If he is in reception does that mean he is 4? If so then he won’t need to be in school yet so you can take him out and find a childminder or a nursery to have him full time while you are at university.

LIZS Tue 22-Jan-19 15:42:43

This is an illegal exclusion . Your ds is entitled to full time schooling and it is up tot he school to support him and enable attendance. Is he 5 yet? Has he had any support for the issues, maybe visit gp and ask for a meeting with senco and teaching staff.

missmummymum Tue 22-Jan-19 16:58:56

@LIZS

Hi
DS is not 5 until April, however I spoke to DfE and they said because he is being violent the school have to do whatever they can to control the situation. Ds is currently attending Play Therapy once a week. So I am trying to get him the help he may need. I'm just very frustrated as the school have no consideration for his social and emotional well-being.

OP’s posts: |
Mner2019 Tue 22-Jan-19 17:08:42

Our DS struggled to adapt to school in reception. The GP pointed us in the direction of the school nursing team who has been much more useful than the senco. School pushed for him to drop hrs but the school nurse said he won’t learn to be at school if he’s not there. She really helped back me up in meetings etc. She is great. We have had 3 sencos since he started school - the first two were useless. Too busy supporting the head in some very dodgy decisions he made and not enough time supporting our son. Third one I’m meeting this week but I won’t be holding my breath on how useful she will actually be!

ILoveMaxiBondi Tue 22-Jan-19 17:32:49

Op he’s very young. Personally I would keep him out of school until September and get him into a nursery or childminder. I think it does more damage than good to send children to school too young especially if they’re not happy there.

admission Tue 22-Jan-19 22:35:35

The advice from the DfE is reasonable advice but it has to be taken in the context of what is actually being done by the school to modify your son's behaviour. Unfortunately the answer to that is absolutely nothing. The isolation from the school is not addressing any issues about friendship groups and interaction with other children and the hour a day he is in school is just play time to him.
You need to get him back into school on a full time basis, so that appropriate support can be given. You need to have the conversation about special need support with the school and get them to do something. The downside of this is that if your child continues to be a problem for the school that it could end up in a permanent exclusion (one that I would say was totally unacceptable) which would then lead to further issues for you and your child.
The bottom line though is that he clearly needs some help to get over the trauma of father leaving.

HeddaGarbled Tue 22-Jan-19 22:56:53

I think it’s unfair to say that the school have no consideration for his social and emotional well-being. They’ve allocated him a one-to-one TA (which is a very precious and scarce resource in cash-strapped schools), and are trying to support him with the contact with the school dog and physical activities.

This is a very difficult situation for you but you do need to work with the school to work towards gradually reintroducing him to the classroom with support.

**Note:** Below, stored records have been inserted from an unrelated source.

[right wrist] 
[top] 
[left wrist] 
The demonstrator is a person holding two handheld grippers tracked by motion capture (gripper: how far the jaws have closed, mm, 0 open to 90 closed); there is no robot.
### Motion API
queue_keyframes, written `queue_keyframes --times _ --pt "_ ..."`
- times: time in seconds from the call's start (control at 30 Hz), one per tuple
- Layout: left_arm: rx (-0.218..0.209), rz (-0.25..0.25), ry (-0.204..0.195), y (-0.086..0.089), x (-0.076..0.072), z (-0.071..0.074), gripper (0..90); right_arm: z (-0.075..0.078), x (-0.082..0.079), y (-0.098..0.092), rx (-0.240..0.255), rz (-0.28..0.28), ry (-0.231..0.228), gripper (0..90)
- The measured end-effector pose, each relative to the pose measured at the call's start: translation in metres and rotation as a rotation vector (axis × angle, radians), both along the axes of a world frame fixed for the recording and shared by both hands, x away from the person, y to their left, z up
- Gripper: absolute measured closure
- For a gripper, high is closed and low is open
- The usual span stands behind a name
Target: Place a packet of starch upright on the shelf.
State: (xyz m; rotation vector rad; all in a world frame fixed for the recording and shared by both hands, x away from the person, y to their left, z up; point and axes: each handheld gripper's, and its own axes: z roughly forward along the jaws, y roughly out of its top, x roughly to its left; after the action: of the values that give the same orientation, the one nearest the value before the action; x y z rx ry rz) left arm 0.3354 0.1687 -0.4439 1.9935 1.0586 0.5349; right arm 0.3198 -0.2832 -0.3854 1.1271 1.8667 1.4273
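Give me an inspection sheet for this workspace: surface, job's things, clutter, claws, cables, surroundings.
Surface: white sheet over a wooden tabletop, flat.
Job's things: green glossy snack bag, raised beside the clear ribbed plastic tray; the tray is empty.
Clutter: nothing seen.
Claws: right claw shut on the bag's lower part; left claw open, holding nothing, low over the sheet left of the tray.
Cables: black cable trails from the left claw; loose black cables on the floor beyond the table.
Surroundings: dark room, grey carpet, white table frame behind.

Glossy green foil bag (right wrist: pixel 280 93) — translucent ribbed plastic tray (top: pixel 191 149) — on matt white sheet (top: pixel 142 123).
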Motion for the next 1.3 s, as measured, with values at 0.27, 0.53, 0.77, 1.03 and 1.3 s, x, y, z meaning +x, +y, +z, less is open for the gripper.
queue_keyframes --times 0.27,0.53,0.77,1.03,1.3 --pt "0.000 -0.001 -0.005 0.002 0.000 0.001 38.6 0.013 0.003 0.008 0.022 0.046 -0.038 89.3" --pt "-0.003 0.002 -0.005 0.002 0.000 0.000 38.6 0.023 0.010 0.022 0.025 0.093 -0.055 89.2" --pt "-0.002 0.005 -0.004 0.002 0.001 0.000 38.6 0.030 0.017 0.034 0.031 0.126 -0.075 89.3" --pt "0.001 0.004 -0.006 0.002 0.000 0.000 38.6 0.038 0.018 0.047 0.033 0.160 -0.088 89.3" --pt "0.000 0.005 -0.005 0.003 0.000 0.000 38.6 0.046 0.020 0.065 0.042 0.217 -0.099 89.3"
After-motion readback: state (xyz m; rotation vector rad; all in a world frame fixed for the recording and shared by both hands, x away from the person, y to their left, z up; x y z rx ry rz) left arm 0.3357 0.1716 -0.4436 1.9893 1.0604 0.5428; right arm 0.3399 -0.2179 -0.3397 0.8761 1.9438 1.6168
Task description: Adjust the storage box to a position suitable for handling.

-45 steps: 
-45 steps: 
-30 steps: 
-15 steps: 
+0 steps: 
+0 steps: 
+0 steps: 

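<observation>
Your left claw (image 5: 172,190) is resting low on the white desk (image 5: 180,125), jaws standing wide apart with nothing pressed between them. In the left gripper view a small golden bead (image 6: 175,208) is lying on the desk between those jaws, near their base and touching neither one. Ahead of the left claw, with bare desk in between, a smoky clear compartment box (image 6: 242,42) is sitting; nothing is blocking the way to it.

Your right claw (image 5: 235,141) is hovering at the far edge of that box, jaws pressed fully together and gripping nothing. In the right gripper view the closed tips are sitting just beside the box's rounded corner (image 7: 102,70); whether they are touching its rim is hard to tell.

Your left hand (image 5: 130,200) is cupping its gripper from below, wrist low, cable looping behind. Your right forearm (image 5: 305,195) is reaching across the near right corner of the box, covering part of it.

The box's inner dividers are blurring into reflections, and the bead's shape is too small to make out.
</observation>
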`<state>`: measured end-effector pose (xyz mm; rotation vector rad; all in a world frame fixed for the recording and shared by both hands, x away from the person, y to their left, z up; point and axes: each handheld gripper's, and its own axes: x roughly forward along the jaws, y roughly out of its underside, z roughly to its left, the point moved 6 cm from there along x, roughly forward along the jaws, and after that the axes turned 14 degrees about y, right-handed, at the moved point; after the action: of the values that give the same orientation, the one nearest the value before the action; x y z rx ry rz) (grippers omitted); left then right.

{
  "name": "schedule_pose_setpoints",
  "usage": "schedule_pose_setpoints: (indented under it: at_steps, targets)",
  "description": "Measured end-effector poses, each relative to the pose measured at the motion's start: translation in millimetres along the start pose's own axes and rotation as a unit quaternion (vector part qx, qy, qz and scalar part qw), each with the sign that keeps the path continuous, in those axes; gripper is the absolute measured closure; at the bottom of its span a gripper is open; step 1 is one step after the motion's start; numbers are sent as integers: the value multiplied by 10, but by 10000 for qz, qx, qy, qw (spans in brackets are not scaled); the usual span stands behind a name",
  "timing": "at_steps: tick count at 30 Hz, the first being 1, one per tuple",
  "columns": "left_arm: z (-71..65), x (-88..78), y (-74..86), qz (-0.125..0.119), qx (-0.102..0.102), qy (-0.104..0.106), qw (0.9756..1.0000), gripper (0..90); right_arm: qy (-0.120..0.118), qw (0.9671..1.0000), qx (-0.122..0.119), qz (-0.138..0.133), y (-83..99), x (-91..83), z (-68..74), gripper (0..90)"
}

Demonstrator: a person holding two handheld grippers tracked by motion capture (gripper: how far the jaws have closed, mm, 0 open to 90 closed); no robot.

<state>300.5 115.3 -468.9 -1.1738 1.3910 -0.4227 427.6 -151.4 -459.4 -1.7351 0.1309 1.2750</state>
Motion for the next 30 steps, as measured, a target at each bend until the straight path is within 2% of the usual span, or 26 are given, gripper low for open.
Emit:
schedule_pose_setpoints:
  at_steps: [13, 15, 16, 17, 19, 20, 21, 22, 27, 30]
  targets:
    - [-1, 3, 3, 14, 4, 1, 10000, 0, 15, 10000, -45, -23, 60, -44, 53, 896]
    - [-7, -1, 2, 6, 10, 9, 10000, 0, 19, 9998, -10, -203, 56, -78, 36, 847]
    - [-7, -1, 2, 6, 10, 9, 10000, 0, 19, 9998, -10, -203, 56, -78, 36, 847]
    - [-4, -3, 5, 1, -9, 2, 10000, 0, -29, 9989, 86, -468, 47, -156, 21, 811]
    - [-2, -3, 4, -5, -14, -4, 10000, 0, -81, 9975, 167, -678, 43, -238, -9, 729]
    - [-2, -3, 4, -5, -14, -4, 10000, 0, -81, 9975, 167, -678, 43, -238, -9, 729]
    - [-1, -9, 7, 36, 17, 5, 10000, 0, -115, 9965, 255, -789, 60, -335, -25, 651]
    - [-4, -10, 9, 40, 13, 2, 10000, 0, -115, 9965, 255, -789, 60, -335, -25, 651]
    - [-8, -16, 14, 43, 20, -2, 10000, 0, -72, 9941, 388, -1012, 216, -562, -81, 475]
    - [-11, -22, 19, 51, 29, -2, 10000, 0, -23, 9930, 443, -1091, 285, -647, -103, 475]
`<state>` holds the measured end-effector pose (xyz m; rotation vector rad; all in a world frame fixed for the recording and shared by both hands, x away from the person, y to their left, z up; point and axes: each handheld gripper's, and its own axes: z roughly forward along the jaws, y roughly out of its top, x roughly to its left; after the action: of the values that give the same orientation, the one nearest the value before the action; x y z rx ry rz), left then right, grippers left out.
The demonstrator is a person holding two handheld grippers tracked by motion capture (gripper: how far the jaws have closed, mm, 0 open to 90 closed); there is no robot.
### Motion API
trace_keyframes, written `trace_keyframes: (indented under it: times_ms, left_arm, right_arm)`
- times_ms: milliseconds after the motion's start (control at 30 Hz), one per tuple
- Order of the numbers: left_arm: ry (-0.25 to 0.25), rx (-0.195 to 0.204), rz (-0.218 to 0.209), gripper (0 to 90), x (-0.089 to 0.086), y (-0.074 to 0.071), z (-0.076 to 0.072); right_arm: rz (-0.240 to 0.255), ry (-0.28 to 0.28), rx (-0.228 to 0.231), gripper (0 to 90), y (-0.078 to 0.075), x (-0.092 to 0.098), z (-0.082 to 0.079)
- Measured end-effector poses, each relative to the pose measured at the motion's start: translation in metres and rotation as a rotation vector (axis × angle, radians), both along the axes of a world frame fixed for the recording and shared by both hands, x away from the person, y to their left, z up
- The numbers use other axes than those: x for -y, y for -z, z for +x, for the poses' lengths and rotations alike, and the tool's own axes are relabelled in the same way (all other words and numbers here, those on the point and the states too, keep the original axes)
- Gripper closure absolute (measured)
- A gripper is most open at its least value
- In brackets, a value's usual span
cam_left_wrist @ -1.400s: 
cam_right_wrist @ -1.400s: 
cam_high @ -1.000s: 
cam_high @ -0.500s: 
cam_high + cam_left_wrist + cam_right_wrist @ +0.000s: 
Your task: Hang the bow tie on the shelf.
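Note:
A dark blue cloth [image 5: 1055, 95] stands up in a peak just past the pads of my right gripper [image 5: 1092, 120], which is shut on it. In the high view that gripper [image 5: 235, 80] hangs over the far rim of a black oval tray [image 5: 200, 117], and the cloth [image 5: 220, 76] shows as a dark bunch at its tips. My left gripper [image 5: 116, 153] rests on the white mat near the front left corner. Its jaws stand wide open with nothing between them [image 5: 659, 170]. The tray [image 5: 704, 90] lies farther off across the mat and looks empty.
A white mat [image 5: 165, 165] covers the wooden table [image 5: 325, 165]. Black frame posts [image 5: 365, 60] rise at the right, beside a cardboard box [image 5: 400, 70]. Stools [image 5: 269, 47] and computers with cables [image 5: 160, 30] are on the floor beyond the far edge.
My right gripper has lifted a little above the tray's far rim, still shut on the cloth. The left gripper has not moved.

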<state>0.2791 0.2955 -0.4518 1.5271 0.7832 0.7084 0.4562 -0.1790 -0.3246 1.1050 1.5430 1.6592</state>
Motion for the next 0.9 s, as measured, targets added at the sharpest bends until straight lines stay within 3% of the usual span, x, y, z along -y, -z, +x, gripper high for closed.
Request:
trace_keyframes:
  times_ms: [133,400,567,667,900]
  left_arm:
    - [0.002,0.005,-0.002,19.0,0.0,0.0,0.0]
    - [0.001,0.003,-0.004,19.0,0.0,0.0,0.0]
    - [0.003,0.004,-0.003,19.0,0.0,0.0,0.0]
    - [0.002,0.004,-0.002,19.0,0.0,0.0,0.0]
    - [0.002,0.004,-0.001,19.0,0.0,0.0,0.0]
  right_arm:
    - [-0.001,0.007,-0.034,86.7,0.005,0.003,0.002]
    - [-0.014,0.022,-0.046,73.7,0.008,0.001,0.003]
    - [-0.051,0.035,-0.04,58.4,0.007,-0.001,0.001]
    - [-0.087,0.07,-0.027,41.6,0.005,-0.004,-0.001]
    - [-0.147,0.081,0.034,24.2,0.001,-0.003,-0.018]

If you take him out of school altogether, without even trying to work with them to reintegrate him, then you are in an even worse position than currently.

On the other hand, maybe he just needs to be with you at the moment. Is there any way you can take a break from your studies and work?

I’m not convinced that he’ll be any better in a nursery - same issues, different setting, surely? A very experienced childminder with no other children might work, but you’ll struggle to find that rare gem.